Le 19 septembre 2002 est une date marquée par le souvenir amer d’une rébellion armée qui a laissé des cicatrices profondes dans notre société. Vingt-deux ans plus tard, les séquelles de ce conflit sont encore visibles : des âmes en souffrance, des cœurs brisés, des familles disloquées, et des citoyens tombés sous des balles assassines. La Côte d’Ivoire a connu des moments de désespoir, où les fondements même de notre liberté et de notre paix ont été mis à l’épreuve par la violence.
Aujourd’hui, il est impératif de reconnaître que si les plaies sont encore là, notre pays est en pleine phase de reconstruction. Les grands travaux réalisés et ceux en cours témoignent de notre volonté collective de rebâtir une nation prospère. L’économie, souvent mise à l’honneur, montre des signes de reprise. Cependant, cette dynamique ne doit pas masquer les défis persistants qui menacent notre cohésion sociale.
La violence, qui a jadis rongé notre société, semble avoir trouvé un écho chez une jeunesse de plus en plus désenchantée. La drogue, autrefois perçue comme un fléau lointain, est devenue un jeu d’enfants, alors que les détournements de fonds et la corruption s’infiltrent dans notre administration. Ces maux, déjà présents, se sont exacerbés au fil des ans, fragilisant les bases de notre démocratie.
Il est temps de tourner la page et de ne plus laisser ces obstacles entraver notre progrès. Chacun de nous a un rôle à jouer dans cette quête de réconciliation et de renaissance. Les hommes politiques, en particulier, doivent cesser de créer la discorde entre les communautés. Au lieu de cela, ils doivent incarner l’unité, promouvoir un dialogue ouvert et constructif, et travailler à l’apaisement des tensions.
Un État fort repose sur une administration assainie. La bonne gouvernance doit devenir l’un de nos principes fondamentaux. Cela exige un engagement ferme à lutter contre la corruption à tous les niveaux, à garantir la transparence dans la gestion des deniers publics et à instaurer des mécanismes de responsabilité qui rassurent les citoyens sur l’intégrité de leurs dirigeants.

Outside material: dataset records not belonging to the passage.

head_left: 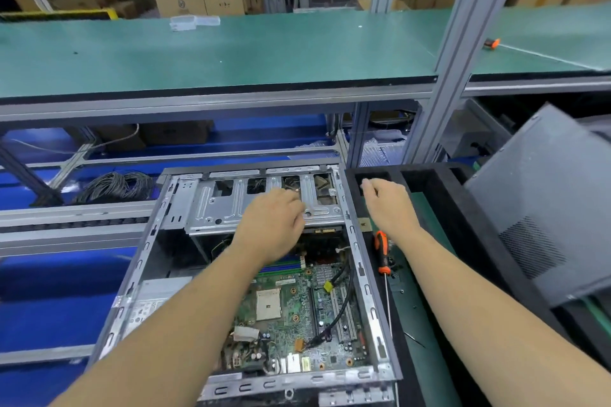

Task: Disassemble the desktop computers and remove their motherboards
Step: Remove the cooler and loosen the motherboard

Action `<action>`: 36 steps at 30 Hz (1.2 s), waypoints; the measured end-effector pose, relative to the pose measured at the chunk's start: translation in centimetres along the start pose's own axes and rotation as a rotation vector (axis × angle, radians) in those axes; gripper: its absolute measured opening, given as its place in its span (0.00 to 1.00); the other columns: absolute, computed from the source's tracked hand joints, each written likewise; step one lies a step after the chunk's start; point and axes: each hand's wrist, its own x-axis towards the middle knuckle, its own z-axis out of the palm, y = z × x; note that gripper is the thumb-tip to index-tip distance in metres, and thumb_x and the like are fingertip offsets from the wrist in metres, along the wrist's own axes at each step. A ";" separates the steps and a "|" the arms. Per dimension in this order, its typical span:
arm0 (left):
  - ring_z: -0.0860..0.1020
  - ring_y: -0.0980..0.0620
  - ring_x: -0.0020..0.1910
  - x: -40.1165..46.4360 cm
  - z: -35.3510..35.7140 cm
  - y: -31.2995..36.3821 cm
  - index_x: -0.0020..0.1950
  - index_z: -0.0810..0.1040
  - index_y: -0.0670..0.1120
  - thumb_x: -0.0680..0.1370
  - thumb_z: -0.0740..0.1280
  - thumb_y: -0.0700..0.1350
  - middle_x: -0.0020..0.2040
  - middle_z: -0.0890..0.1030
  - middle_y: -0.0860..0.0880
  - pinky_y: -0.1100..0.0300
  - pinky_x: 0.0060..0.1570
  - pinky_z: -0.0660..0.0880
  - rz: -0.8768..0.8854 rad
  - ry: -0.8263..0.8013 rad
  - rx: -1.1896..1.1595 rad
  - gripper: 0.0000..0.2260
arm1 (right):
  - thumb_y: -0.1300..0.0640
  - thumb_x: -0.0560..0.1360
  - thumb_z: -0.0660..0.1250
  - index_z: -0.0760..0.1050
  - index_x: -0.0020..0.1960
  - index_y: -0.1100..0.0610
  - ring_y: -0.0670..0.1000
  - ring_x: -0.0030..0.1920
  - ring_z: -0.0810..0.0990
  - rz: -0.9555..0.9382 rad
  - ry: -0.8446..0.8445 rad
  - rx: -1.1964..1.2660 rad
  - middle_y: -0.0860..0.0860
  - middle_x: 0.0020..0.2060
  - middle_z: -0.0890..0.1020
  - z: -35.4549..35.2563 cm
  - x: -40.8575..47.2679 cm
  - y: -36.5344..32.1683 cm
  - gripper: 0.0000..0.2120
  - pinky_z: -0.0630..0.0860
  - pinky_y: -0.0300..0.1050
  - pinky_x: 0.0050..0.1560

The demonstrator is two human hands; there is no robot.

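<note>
Computer case (165, 241): laid open on its side, interior exposed; taken as the landmark.
Motherboard (291, 317): seated in the near half of the case, a black cable (344, 304) draped over it.
Drive cage (231, 205): silver metal, spanning the far end of the case.
Left hand (274, 225): placed on the drive cage's near edge, fingers curled together; what is gripped cannot be told.
Right hand (386, 198): held just right of the case's far corner, fingers loosely curled, nothing seen held.
Screwdriver (382, 254): orange-and-black handle, laid just right of the case on a black tray (439, 208).
Side panel (545, 208): grey, tilted, farther right of the case.
</note>
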 end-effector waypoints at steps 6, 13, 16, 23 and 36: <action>0.75 0.47 0.38 -4.2 -2.1 -3.3 0.42 0.72 0.47 0.81 0.57 0.48 0.38 0.77 0.50 0.54 0.35 0.72 -0.131 -0.112 -0.036 0.10 | 0.51 0.84 0.56 0.77 0.40 0.61 0.52 0.31 0.74 -0.270 -0.081 0.041 0.52 0.28 0.77 -0.3 -4.4 -9.4 0.21 0.71 0.50 0.36; 0.74 0.48 0.37 -10.2 -1.5 -6.3 0.42 0.72 0.50 0.80 0.57 0.50 0.37 0.75 0.52 0.56 0.35 0.65 -0.202 -0.265 0.101 0.10 | 0.57 0.79 0.62 0.76 0.47 0.61 0.57 0.40 0.79 -0.078 -0.693 -0.488 0.55 0.40 0.79 5.1 -10.8 -10.2 0.08 0.79 0.49 0.44; 0.77 0.47 0.37 -10.9 -1.0 -6.5 0.42 0.73 0.51 0.79 0.58 0.51 0.36 0.77 0.52 0.57 0.33 0.69 -0.327 -0.164 -0.025 0.09 | 0.67 0.77 0.60 0.77 0.57 0.64 0.58 0.45 0.80 0.054 -0.775 -0.699 0.55 0.41 0.79 5.8 -12.3 -8.3 0.11 0.77 0.48 0.43; 0.76 0.49 0.34 -10.8 -0.5 -6.8 0.37 0.70 0.50 0.78 0.57 0.51 0.34 0.76 0.52 0.58 0.33 0.70 -0.401 -0.119 -0.065 0.11 | 0.62 0.77 0.60 0.76 0.50 0.56 0.55 0.42 0.76 0.149 -0.766 -0.939 0.51 0.43 0.76 6.3 -13.4 -8.0 0.06 0.72 0.47 0.40; 0.73 0.52 0.31 -10.5 -0.3 -7.0 0.35 0.69 0.50 0.77 0.57 0.49 0.32 0.75 0.52 0.59 0.30 0.66 -0.427 -0.084 -0.070 0.11 | 0.58 0.78 0.59 0.78 0.58 0.56 0.53 0.44 0.75 0.294 -0.887 -0.976 0.51 0.46 0.76 6.8 -12.8 -7.2 0.13 0.71 0.45 0.42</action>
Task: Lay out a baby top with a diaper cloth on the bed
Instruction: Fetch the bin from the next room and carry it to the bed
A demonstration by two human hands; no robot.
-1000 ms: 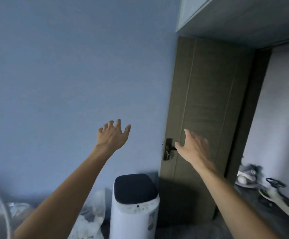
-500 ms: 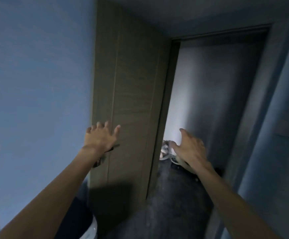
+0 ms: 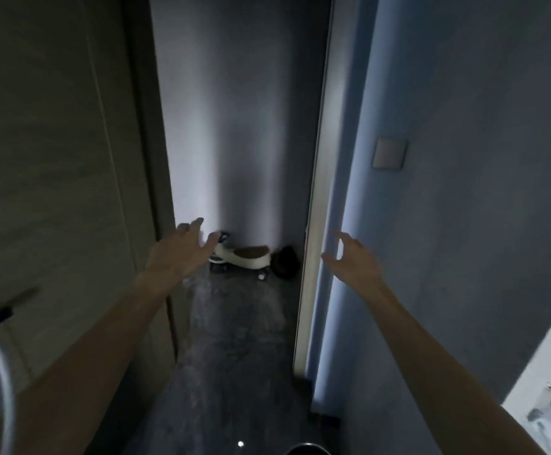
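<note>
Neither the baby top, the diaper cloth nor the bed appears in the head view. Both arms reach forward toward an open doorway in a dim room. My left hand is held out with fingers spread and holds nothing. My right hand hovers beside the pale door frame, fingers apart and empty.
A brown wooden door stands open at left, its dark handle low down. A white ride-on toy and a dark round object lie on the dark hallway floor. A wall switch sits on the blue wall at right.
The view has swung right, from the blue wall and white appliance to the open doorway. Both hands stayed raised and empty, now framing the hallway.
</note>
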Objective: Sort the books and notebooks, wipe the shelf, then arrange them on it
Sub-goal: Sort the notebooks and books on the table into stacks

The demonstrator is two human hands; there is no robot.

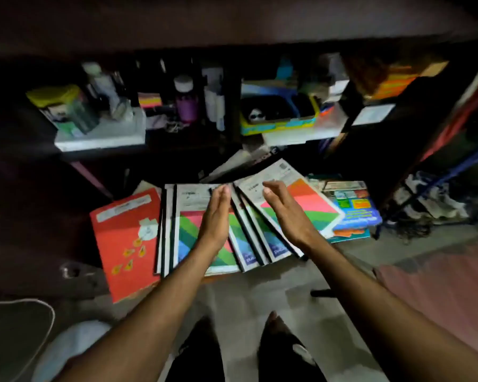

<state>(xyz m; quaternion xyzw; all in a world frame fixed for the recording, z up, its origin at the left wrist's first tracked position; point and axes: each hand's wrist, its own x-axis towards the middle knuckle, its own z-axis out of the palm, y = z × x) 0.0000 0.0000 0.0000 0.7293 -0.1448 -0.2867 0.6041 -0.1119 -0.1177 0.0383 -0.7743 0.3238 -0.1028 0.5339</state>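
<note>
Dim floor [260, 293] in front of a dark shelf unit [232, 139] is serving as the sorting surface. Item one: I am seeing a fan of notebooks [249, 244] with striped multicolour covers and black spines lying on the floor, overlapping one another, directly below the shelf. Item two: a red notebook [124, 244] with yellow stickers is lying just beside them on the left. Item three: a stack of blue-covered books [353, 210] is sitting on the right, partly under the topmost striped notebook. My left hand [217, 213] is hovering over the fan with fingers straight and together, edge-on; my right hand [284, 210] is doing likewise, palm facing the left one, neither gripping anything; I cannot tell whether they are touching the covers. Further out, the shelf is holding a purple bottle [186, 102], a yellow-lidded jar [64, 106] and a yellow-rimmed tray [279, 117]. Shoes [431, 199] are lying at right.
</note>
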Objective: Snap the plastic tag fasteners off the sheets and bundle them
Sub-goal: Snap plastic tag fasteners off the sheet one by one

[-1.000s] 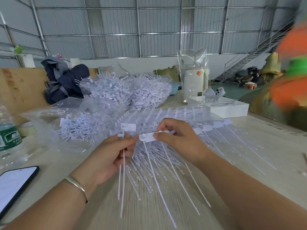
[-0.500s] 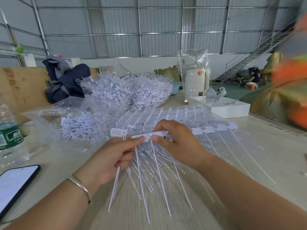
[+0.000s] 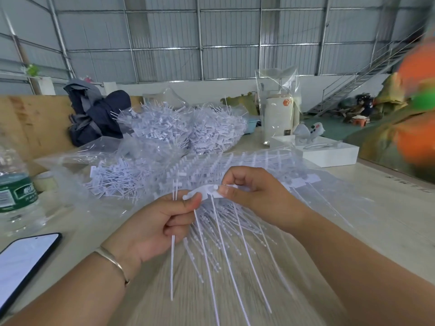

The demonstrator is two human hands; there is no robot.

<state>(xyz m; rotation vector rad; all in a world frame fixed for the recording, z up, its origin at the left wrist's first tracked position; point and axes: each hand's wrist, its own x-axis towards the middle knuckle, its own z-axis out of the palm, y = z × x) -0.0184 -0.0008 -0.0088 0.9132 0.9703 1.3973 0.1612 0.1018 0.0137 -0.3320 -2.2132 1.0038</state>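
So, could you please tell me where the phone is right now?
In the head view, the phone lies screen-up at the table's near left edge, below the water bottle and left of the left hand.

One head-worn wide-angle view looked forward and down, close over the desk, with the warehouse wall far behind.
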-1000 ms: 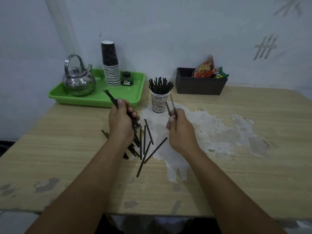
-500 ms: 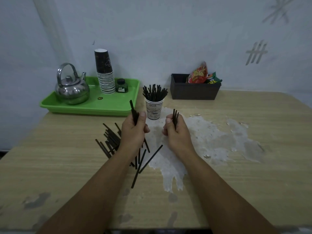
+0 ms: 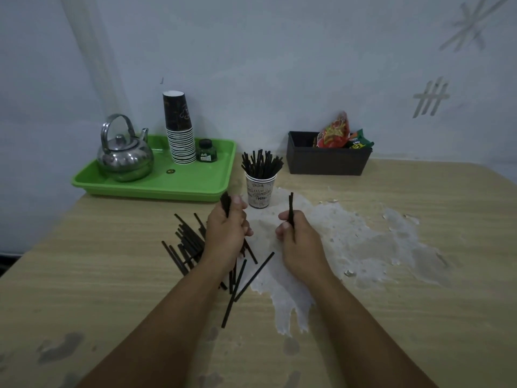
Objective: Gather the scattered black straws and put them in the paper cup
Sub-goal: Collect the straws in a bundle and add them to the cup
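Note:
A white printed paper cup stands mid-table, with several black straws sticking up out of it. My left hand grips a small bunch of black straws upright, just left of the cup. My right hand holds a few straws upright, to the cup's right and nearer me. Many loose black straws lie scattered on the table under and left of my left hand, and some long ones reach towards me between my forearms.
A green tray at the back left carries a steel kettle, a stack of paper cups and a small dark bottle. A black box with snack packets stands at the back right. The tabletop's surface is peeled in the middle.
Both hands have turned their straw bunches upright and drawn a little apart. The left hand lifted its bunch off the pile and now stands close to the cup.

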`<state>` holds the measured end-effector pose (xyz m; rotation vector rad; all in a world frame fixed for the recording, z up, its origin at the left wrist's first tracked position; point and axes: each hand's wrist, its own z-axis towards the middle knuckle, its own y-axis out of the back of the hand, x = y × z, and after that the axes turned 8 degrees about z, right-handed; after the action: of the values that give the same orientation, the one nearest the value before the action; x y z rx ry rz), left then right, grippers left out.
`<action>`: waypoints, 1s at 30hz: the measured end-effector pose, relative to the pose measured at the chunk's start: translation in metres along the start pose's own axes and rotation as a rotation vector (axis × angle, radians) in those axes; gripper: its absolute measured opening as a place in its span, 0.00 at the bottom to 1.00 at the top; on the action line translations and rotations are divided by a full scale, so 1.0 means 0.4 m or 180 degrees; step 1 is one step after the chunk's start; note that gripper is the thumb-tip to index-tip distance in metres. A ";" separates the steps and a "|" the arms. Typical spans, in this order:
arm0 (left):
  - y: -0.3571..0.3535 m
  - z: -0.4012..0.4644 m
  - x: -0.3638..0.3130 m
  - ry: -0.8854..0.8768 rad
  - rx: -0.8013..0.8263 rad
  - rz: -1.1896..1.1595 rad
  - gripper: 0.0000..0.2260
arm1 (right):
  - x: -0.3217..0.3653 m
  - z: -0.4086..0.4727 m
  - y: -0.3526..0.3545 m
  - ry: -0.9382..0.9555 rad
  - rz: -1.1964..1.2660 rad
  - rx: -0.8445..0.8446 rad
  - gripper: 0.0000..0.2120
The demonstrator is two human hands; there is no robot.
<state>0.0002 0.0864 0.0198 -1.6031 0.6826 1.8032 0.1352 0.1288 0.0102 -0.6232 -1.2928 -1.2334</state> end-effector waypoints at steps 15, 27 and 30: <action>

Pour que la Côte d’Ivoire se relève véritablement, nous devons nous réapprendre à nous faire confiance. Cela passe par un appel à la solidarité, à la collaboration, et à l’empathie entre tous les citoyens, quelle que soit leur origine ou leur appartenance. Chaque contribution, aussi petite soit-elle, compte. Ensemble, nous pouvons bâtir un avenir meilleur.
La jeunesse, moteur de changement, doit être au cœur de cette transformation. Elle doit être encouragée à s’engager dans des projets constructifs, à développer ses talents, et à trouver des voies d’expression pacifiques. Il est crucial de créer des espaces où les jeunes peuvent s’épanouir, apprendre et contribuer activement à la société.
En somme, la Côte d’Ivoire est à un tournant de son histoire. Ce n’est pas le moment de se laisser abattre par le passé, mais plutôt de puiser dans nos expériences pour forger un avenir commun. La réconciliation, la bonne gouvernance, et l’engagement citoyen sont les clés de notre succès. Travaillons main dans la main, bâtissons ensemble, et offrons à notre pays le souffle de vie qu’il mérite.
Ensemble, faisons de notre Côte d’Ivoire une terre de paix, de prospérité et d’harmonie.